*EXERCISE BRIEF*: In the material below, find the line that contains "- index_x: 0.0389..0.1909" and the line that contains "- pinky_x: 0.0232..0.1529", then write out exactly those two lines and everything between them.

*SUPPLIED MATERIAL*:

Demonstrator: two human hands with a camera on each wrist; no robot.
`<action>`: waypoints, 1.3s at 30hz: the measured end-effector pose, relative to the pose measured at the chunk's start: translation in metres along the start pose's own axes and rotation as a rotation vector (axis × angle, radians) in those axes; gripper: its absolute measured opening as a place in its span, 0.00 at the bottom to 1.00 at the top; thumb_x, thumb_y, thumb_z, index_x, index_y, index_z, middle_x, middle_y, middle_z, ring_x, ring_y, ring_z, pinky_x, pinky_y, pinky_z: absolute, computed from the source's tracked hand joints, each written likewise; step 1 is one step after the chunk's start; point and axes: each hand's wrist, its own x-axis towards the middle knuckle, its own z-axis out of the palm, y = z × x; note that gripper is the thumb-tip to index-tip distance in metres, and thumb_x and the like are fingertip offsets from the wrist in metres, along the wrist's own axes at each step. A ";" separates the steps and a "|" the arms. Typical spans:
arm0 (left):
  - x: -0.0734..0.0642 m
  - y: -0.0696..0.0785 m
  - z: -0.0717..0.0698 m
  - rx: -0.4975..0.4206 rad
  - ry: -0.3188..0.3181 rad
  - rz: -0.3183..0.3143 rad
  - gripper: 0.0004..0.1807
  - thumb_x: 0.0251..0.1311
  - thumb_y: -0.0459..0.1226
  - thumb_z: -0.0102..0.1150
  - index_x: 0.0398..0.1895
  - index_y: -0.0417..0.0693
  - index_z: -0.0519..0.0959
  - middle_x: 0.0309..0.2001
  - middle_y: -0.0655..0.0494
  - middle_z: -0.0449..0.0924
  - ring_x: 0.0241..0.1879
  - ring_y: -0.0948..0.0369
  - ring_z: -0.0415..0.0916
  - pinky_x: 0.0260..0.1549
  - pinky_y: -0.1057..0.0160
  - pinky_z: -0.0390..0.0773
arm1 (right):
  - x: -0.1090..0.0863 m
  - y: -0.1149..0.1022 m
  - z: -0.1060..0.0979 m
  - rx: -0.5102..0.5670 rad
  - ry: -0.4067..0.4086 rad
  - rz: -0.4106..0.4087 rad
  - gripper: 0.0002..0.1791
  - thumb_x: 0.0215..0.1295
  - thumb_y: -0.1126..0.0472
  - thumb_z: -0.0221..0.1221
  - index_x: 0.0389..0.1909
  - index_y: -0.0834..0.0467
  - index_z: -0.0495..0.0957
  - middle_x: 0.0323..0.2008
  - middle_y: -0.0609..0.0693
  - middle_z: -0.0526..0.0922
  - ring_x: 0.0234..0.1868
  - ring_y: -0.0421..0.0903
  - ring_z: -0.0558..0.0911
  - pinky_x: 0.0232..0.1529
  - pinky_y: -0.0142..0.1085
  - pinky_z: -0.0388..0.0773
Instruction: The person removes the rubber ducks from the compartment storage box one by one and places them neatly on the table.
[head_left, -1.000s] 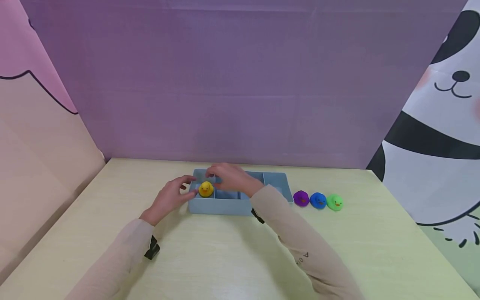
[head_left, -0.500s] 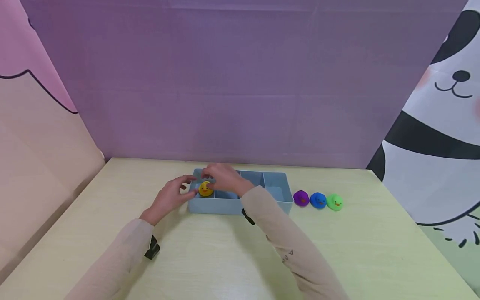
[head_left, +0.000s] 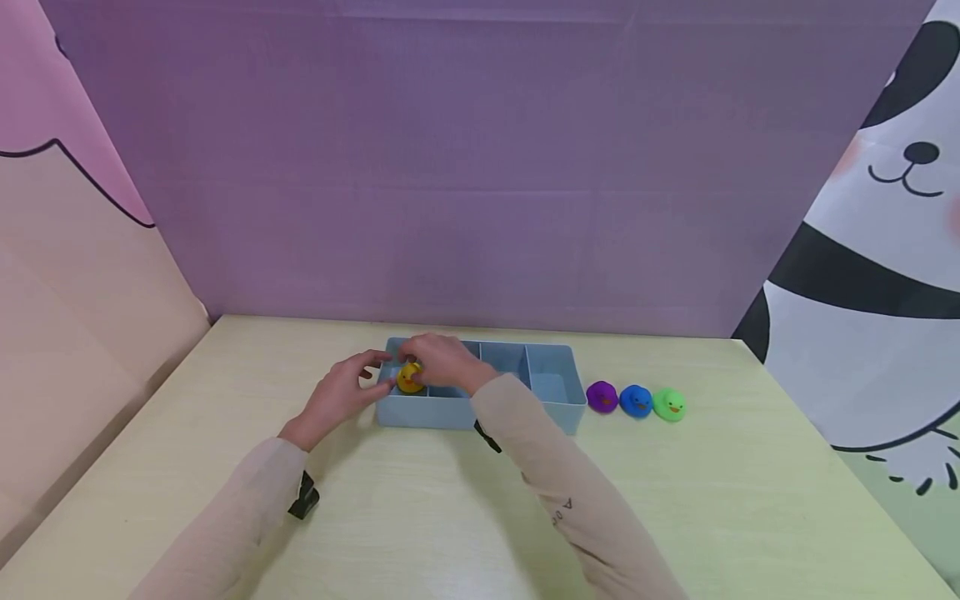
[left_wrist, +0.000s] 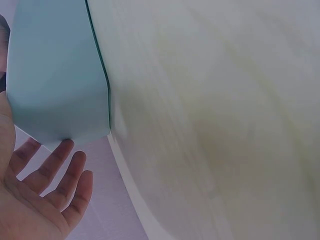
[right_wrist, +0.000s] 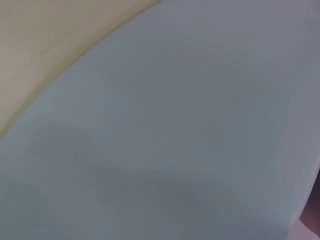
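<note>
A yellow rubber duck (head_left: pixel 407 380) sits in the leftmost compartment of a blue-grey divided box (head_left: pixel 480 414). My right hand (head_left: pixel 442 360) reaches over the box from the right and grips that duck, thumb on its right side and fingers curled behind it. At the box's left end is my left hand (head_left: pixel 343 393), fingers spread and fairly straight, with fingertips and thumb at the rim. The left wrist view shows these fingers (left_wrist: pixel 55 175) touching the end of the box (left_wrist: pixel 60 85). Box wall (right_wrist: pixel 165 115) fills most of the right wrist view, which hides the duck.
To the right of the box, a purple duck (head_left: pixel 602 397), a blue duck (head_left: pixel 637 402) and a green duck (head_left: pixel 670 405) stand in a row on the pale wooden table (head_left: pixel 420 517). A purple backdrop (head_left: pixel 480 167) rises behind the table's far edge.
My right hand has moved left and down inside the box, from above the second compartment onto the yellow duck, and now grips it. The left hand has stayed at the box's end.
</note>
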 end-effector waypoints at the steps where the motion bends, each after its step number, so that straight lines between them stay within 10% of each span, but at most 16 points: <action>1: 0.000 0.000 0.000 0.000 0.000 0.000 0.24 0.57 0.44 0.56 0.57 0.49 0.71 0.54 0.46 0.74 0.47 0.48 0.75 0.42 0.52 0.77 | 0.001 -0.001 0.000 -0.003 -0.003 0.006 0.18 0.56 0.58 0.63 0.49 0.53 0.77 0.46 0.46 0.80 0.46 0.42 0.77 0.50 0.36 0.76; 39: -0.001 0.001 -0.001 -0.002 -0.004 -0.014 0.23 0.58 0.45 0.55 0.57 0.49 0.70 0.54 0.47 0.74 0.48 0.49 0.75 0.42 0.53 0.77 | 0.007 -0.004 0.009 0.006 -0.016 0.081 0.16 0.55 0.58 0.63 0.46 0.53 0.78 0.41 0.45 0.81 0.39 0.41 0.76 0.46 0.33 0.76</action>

*SOLUTION BELOW*:
  - index_x: 0.0389..0.1909
  - index_y: -0.0834..0.0467
  - index_z: -0.0495..0.0957
  - middle_x: 0.0323..0.2008
  - middle_y: -0.0609..0.0693
  - middle_z: -0.0526..0.0922
  - ring_x: 0.0234..0.1868
  - ring_y: -0.0421..0.0903
  - ring_z: -0.0558..0.0911
  - pinky_x: 0.0232..0.1529

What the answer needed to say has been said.